§ **Problem**: Once you find the line containing "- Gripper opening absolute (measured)" in the data below, copy it and each following line exactly, up to and including the line containing "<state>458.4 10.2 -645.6", and nothing else.

+===+

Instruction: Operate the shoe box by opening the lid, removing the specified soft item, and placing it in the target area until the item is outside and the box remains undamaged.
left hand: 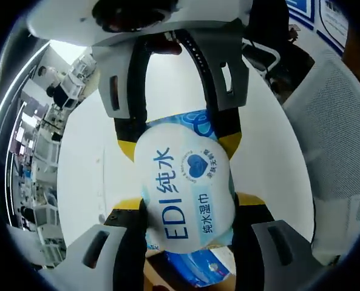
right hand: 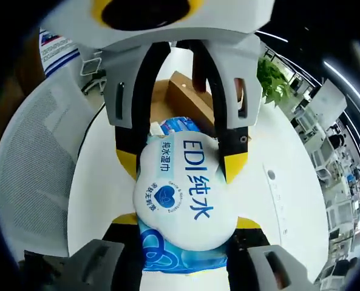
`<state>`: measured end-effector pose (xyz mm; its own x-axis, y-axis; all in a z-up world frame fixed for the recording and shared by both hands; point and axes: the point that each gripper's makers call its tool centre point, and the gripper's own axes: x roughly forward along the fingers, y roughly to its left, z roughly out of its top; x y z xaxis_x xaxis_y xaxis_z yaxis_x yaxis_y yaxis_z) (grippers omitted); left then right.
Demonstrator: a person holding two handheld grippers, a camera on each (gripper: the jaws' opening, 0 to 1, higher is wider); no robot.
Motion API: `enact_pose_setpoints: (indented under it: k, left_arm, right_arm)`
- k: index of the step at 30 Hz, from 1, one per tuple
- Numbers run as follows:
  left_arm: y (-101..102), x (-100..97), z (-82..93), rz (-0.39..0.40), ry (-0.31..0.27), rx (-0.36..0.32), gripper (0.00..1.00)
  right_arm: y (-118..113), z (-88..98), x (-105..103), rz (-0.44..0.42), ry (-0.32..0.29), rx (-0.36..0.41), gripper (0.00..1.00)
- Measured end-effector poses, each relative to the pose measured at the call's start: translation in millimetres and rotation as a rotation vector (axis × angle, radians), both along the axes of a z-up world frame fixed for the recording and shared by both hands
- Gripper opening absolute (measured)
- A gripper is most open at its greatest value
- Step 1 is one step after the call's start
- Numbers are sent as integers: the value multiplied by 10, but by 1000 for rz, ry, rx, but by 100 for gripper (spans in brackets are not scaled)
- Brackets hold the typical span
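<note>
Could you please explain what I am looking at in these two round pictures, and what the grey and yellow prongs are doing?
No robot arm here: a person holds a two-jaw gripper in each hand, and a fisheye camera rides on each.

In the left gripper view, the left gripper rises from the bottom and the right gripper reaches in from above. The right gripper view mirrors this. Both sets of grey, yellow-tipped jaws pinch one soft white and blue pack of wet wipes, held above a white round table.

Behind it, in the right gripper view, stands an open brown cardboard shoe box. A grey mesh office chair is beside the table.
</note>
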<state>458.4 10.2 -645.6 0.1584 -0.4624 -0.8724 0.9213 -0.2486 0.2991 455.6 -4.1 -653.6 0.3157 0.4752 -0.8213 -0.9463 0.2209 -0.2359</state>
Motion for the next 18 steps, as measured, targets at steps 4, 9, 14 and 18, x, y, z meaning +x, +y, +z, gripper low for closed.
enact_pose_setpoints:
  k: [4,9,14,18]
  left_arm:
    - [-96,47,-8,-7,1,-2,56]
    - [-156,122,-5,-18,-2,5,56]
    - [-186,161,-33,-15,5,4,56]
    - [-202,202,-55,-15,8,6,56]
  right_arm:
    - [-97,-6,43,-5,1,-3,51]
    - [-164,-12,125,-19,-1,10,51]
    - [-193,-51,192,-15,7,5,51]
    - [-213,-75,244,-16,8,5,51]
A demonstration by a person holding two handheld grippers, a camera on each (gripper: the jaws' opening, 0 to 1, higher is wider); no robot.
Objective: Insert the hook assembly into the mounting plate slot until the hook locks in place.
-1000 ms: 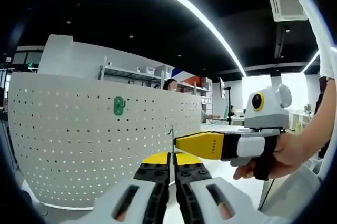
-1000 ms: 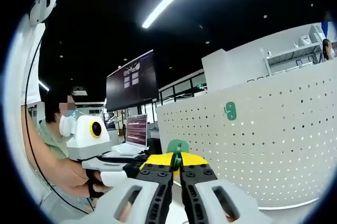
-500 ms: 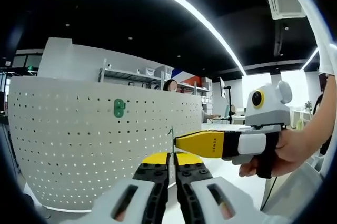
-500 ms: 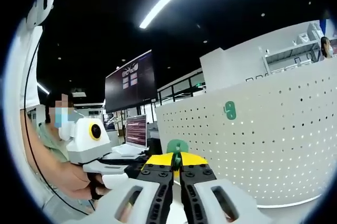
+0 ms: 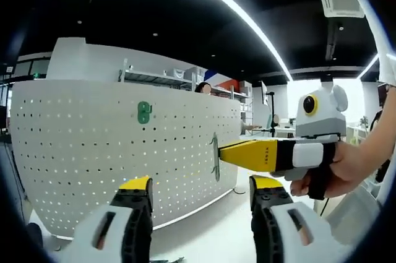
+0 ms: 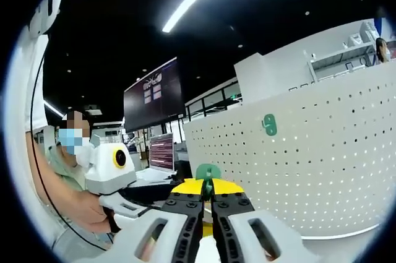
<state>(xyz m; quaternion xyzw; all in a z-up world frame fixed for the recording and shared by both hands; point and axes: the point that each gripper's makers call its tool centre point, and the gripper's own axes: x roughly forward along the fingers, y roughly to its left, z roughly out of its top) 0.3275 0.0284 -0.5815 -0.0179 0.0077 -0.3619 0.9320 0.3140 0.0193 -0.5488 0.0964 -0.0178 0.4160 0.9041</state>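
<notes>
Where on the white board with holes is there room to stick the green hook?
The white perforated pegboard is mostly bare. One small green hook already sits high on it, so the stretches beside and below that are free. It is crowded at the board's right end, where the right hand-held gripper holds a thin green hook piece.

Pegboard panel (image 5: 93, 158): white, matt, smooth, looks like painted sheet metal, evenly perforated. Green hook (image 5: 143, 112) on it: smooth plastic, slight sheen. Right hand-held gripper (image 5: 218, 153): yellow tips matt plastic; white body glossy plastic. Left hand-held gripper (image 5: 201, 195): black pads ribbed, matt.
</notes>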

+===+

§ **Exercise output**:
- Gripper opening absolute (measured)
- A gripper is most open at its greatest value
- Step 1 is one step after the call's start
- Numbers are sent as integers: the value multiplied by 10, but by 1000 for rz, ry, rx, but by 100 for gripper (spans in brackets are not scaled)
- Brackets hold the typical span
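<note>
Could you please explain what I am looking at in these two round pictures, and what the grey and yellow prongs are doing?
No robot arm here: a person holds a two-jaw gripper in each hand, and a fisheye camera rides on each.

In the left gripper view, the left gripper rises from the bottom and the right gripper reaches in from above. The right gripper view mirrors this. Both sets of grey, yellow-tipped jaws pinch one soft white and blue pack of wet wipes, held above a white round table.

Behind it, in the right gripper view, stands an open brown cardboard shoe box. A grey mesh office chair is beside the table.
</note>
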<state>458.4 10.2 -645.6 0.1584 -0.4624 -0.8724 0.9213 -0.2486 0.2991 455.6 -4.1 -653.6 0.3157 0.4752 -0.8213 -0.9463 0.2209 -0.2359</state>

No more is needed for this exercise.